● TASK OBJECTIVE:
Begin at the line containing "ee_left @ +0" in the data below and go on through the line containing "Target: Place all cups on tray", repeating each line exactly; include both ends and no other line.
[Opening DATA SUPPLIED section]
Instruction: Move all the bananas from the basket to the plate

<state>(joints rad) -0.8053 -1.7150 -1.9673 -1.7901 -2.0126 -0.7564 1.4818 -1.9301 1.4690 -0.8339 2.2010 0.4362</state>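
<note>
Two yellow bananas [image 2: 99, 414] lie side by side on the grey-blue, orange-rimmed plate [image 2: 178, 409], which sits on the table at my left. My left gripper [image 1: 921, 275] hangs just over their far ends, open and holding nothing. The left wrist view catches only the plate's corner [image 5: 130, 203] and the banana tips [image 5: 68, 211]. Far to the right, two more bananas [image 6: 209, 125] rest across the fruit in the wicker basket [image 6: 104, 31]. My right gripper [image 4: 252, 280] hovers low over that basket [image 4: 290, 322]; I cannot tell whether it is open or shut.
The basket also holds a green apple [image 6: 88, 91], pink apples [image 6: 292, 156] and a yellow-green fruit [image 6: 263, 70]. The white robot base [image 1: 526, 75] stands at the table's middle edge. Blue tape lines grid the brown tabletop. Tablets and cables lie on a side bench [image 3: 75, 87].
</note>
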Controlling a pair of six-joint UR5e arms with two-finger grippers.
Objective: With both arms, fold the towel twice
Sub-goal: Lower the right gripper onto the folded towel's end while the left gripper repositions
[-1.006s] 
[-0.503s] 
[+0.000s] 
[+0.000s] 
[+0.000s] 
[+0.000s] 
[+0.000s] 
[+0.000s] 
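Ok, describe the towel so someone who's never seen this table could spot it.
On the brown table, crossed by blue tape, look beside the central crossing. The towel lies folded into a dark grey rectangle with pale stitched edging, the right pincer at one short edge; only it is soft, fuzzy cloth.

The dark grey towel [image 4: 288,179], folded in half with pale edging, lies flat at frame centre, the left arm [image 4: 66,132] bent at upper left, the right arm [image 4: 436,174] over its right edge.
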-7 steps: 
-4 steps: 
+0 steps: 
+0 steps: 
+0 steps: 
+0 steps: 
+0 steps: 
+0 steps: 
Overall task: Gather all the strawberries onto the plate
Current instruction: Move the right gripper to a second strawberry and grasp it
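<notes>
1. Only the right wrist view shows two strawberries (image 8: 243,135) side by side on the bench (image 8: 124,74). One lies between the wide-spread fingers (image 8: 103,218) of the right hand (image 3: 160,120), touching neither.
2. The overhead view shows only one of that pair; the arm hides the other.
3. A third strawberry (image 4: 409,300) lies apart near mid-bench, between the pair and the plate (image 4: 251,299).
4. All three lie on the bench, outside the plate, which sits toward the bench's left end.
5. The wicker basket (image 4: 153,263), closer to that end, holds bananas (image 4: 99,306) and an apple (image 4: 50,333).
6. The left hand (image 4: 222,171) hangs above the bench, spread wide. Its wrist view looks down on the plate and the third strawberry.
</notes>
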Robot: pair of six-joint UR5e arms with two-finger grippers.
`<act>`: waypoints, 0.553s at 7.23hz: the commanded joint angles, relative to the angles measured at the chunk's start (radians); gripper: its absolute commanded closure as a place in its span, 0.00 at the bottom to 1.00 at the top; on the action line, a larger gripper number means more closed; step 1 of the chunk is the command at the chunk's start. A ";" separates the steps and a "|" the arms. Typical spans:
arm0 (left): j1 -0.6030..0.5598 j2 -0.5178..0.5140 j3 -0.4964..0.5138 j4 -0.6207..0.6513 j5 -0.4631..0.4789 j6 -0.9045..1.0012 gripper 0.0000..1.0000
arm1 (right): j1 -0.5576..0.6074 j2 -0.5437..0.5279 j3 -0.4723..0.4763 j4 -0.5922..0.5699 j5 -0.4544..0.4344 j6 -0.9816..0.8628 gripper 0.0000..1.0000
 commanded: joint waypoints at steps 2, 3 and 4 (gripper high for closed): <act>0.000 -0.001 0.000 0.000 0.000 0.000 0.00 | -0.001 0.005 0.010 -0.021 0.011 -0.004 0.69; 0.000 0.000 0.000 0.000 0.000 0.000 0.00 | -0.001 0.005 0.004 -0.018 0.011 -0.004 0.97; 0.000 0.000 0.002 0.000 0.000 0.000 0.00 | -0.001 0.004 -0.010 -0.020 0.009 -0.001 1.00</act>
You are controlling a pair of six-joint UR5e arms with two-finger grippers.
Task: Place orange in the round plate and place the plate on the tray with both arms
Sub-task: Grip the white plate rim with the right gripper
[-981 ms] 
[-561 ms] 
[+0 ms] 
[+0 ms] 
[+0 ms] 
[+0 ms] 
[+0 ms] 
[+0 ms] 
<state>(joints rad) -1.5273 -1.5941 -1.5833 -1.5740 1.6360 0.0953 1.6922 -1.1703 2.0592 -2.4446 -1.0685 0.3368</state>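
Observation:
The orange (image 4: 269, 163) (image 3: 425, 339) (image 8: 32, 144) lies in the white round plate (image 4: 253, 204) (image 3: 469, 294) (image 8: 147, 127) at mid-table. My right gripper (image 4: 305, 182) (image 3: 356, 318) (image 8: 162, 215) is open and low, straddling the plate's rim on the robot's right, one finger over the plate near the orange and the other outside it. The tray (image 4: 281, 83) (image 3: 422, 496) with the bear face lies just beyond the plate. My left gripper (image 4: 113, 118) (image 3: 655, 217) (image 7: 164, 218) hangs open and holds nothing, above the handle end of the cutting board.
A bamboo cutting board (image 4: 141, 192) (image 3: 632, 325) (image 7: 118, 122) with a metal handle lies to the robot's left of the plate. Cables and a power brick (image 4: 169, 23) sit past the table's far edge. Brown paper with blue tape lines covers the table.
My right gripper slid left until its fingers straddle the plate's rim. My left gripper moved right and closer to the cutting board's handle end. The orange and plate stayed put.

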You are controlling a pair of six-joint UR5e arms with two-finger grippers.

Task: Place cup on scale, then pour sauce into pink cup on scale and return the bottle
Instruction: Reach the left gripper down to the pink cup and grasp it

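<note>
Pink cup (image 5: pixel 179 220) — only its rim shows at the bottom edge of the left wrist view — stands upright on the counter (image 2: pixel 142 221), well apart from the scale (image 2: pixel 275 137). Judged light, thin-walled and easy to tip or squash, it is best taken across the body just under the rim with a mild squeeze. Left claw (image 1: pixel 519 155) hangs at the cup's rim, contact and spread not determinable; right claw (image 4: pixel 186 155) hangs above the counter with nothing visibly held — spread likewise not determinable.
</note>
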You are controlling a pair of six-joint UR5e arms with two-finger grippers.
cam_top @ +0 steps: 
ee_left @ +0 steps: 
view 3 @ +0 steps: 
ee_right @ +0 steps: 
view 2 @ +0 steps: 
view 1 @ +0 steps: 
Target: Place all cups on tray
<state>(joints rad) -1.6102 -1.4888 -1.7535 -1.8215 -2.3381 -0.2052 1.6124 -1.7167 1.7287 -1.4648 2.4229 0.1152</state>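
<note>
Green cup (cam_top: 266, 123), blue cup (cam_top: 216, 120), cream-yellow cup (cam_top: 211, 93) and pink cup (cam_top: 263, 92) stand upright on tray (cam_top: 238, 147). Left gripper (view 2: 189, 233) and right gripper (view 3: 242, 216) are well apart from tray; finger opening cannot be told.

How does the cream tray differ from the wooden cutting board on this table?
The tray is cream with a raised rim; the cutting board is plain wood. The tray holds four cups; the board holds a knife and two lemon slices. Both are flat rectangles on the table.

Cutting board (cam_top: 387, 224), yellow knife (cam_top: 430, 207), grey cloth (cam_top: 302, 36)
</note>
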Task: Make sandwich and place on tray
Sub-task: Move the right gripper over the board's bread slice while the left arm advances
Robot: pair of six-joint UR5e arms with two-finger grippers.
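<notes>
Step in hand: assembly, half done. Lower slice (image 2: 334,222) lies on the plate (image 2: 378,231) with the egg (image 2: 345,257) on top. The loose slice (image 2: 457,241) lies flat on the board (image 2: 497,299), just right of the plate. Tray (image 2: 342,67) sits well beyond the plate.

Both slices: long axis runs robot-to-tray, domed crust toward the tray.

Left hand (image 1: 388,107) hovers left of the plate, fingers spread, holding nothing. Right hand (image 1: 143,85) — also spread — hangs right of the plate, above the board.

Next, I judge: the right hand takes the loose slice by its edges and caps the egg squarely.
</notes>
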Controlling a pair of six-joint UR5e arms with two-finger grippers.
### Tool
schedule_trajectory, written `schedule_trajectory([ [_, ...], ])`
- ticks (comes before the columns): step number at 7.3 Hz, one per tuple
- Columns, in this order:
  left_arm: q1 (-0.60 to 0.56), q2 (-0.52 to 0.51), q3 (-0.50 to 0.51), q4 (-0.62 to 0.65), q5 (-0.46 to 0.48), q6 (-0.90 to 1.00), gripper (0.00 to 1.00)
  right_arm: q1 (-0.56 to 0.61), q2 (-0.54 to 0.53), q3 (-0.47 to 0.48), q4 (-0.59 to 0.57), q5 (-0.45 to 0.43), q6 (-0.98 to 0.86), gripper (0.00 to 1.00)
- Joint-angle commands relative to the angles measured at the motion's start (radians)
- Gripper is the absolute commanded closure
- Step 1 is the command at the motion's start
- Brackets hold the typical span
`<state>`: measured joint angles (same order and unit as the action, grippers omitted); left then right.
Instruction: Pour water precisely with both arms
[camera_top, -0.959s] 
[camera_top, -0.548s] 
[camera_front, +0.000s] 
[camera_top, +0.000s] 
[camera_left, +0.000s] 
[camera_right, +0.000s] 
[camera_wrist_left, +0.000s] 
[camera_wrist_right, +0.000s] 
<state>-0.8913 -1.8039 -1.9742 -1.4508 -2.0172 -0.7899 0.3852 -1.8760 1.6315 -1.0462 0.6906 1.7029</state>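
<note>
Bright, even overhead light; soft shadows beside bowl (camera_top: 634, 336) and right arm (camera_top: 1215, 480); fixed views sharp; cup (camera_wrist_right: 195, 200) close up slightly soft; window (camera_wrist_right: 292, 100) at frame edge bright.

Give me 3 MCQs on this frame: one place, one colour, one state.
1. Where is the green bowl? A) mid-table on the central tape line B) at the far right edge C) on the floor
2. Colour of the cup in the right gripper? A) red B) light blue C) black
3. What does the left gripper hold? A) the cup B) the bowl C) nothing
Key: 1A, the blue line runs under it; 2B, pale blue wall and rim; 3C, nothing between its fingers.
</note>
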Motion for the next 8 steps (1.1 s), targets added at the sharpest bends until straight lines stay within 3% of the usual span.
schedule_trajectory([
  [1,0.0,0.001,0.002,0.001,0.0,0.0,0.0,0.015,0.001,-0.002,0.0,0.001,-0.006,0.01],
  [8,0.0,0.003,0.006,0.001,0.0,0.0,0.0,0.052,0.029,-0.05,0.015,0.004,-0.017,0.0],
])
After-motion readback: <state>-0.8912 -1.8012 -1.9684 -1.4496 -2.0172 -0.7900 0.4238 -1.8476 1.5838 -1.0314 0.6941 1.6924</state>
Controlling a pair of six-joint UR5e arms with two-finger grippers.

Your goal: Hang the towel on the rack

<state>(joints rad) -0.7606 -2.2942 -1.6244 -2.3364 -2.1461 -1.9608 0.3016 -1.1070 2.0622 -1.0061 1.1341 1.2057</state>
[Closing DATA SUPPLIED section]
● SOLUTION TO THIS PROBLEM:
ee_left @ +0 steps: 
view 3 @ +0 steps: 
ee_right @ +0 steps: 
view 2 @ +0 steps: 
view 1 @ +0 steps: 
Target: Place all cups on tray

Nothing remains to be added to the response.